Arlington Heights High School was established in 1922 and hosted 715 students in its inaugural year. The current building was built in 1937 based on a design by Preston Geren Sr. Students from the area had previously attended Stripling High School, which is now a feeder middle school.

Arlington Heights was generally affluent and White until the late 1960s. Black students at the time attended Como High School, which no longer exists and was merged with Arlington Heights at its closing.

In 1968, Western Hills High School was hosted in temporary buildings at Arlington Heights until its campus opened in 1969 on a 25-acre tract in West Fort Worth at 3600 Boston Avenue.

As of 1996, students could be bused to AHHS from the Butler subsidized housing in downtown Fort Worth and from various communities in southeast Fort Worth with racial and ethnic minorities.

Students at Arlington Heights refer to their school as "The Hill", as the main building offers a view of the Trinity River valley to the south, from which AHHS is visible.

In 1996, the Fort Worth Star-Telegram called the school a "scholastically touted institution that draws students from private schools."

== Description ==
The school occupies a red brick building visible from Interstate 30 (West Freeway).

The main building houses 74 classrooms, a library, band hall, auditorium, gymnasium, workrooms and administrative offices.
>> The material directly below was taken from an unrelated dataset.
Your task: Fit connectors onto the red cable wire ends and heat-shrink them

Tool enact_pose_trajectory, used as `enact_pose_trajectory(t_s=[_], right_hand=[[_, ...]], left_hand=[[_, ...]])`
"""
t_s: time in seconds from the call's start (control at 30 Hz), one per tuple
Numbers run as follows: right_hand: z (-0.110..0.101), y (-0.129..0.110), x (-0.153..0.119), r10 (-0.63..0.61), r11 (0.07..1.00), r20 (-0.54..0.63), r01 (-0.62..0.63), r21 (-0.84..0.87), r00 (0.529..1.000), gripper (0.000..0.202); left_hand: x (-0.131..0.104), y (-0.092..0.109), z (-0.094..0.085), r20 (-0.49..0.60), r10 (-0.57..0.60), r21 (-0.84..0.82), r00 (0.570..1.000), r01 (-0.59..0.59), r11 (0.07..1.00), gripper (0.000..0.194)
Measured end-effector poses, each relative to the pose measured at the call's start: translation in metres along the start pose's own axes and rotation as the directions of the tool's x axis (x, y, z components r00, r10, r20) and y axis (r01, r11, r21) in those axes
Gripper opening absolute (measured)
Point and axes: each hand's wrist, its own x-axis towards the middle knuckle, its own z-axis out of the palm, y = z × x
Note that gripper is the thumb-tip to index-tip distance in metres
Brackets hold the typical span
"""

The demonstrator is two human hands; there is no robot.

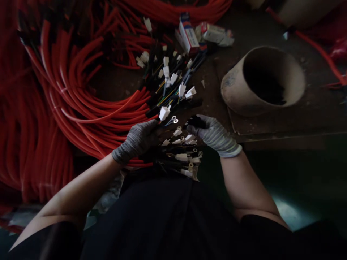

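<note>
My left hand (142, 136), in a grey knit glove, is closed on the end of a wire harness. From its fingers stick out a white plug connector (164, 113) and wires with ring terminals (174, 119). My right hand (214, 133), gloved alike, is a little to the right, its fingers curled around a small black piece (196, 122) whose kind I cannot make out. The two hands are apart. Between and below them lie more harness ends with white connectors (182, 157) and ring terminals. Red corrugated-looking tubes (108, 119) run left from these ends.
Bundles of red tubing (35, 137) fill the left side and the back. A wide cardboard tube (230, 86) stands on the dark table (252, 126) at the right. Small printed boxes (189, 36) lie at the back. The table's front edge runs right of my right hand.
</note>
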Motion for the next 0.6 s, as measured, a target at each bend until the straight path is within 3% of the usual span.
enact_pose_trajectory(t_s=[0.07,0.2,0.4,0.6], right_hand=[[0.0,-0.002,0.004,0.05,0.998,0.053,-0.051,0.022,0.997,0.037],[0.002,-0.005,0.005,0.058,0.998,0.06,-0.059,0.015,0.996,0.037],[0.002,-0.014,0.004,0.033,0.993,0.044,-0.028,-0.111,0.999,0.03],[0.007,-0.027,0.002,-0.016,0.952,0.102,0.046,-0.303,0.995,0.034]], left_hand=[[-0.003,-0.003,0.002,-0.054,0.019,0.06,0.998,-0.016,0.998,0.039],[-0.004,-0.004,0.001,-0.057,0.055,0.118,0.997,-0.048,0.992,0.038],[-0.005,-0.001,-0.001,-0.07,0.112,0.126,0.991,-0.103,0.987,0.037],[-0.007,0.005,-0.001,-0.066,0.076,0.165,0.995,-0.064,0.984,0.037]])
Outside buildings include a cafeteria, second gymnasium, field houses with concessions stands and a weight room. A new wing opened in the fall of 2004 and houses six classrooms and a state of-the-art dance studio. A detached cafeteria with outside seating was built and opened in 2019. The surrounding grounds are covered with tennis courts, baseball, softball, a unique multi-purpose athletic facility, soccer and football fields and an all-weather track that is open for public use.

==Student body==
In the 2025-2026 school year there were 1,898 students and 118.59 teachers with a student-teacher ratio of 16.00. 962 students were Hispanic, 470 students were African American, 382 students were White, 66 students were two races or more, 15 students were Asian, and 3 students were American Indian/Alaskan Native. 963 students were Male while 935 were Female. A total of 1,287 students were eligible to participate in the National School Lunch Program, with 1,267 qualifying for free lunches and 20 for price-reduced lunches.
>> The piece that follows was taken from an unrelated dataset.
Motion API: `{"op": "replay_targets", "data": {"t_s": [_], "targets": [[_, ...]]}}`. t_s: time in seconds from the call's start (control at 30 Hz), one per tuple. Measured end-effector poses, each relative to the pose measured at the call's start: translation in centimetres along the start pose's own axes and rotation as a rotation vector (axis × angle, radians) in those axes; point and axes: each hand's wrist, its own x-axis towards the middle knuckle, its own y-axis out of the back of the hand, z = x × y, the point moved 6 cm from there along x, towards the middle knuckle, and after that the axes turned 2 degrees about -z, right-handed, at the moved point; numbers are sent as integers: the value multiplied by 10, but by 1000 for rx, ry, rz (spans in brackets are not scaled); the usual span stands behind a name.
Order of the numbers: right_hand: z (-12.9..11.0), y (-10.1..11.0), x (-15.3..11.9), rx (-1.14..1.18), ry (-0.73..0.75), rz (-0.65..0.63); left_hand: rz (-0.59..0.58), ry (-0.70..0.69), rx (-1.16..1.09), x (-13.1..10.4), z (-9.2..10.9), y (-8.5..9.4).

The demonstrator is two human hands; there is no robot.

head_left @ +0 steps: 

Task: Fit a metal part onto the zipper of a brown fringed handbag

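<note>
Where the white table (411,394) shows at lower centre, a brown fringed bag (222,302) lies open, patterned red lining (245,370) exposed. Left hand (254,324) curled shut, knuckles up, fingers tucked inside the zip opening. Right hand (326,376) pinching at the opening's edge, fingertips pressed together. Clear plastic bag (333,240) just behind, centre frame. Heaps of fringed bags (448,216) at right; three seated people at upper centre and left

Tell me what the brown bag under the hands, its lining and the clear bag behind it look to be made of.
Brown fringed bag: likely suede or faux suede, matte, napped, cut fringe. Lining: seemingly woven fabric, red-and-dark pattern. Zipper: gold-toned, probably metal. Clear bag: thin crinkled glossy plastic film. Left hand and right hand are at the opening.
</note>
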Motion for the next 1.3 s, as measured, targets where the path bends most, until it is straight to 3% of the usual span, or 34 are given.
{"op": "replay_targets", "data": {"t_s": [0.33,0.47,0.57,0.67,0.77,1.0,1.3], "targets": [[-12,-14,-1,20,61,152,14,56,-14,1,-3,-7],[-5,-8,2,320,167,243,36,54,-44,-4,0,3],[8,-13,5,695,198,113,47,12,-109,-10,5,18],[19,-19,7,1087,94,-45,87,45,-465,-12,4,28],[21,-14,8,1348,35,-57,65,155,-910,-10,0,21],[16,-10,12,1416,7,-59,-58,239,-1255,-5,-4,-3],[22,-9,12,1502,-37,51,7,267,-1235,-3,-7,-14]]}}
Arlington Heights Highschool competes in the University Interscholastic League (UIL) Class 5A classification. The school fields teams in 11 varsity sports, alongside an academic competition program.

UIL sponsored programs include:

- Baseball
- Basketball
- Cross Country
- Football
- Golf
- Soccer
- Softball
- Swimming and Diving
- Team Tennis
- Volleyball
- Wrestling
- UIL Academics

==Notable incidents==
In 1963, a number of Paschal High School students attacked a crowd of Arlington Heights students using blunt weapons, Molotov cocktails and a plane that dropped toilet paper with Paschal's school colors. This incident led to 46 arrests, and a Heights High School bonfire being the center of a near riot. In the incident, carloads of Paschal boys and exes descended on a crowd of 500 Heights students at Benbrook Lake with an armory of weapons including baseball bats, lead pipes, whips and Molotov cocktails. A private-plane flyover by a 20-year-old pilot, a 1962 Paschal graduate, dropped rolls of school-color purple-and-white toilet paper that fluttered down onto the Heights crowd, and a 1948 sedan covered in gasoline-soaked mattresses and labeled "The Panther Ram Car" was set afire by a burly graduate and rolled toward the bonfire woodpile. There was also a ground assault by boys with bows and arrows, storming over the spillway and sailing arrows in a scene a county deputy compared to a frontier Native American attack. When all was said and done there was only one injury, when wrecker driver Junior Slayton, 33, was grazed by buckshot while towing away a student's car. One week later, a visiting President John F. Kennedy smiled and asked at the mention of Paschal High School, "Isn't that the school with its own air force?"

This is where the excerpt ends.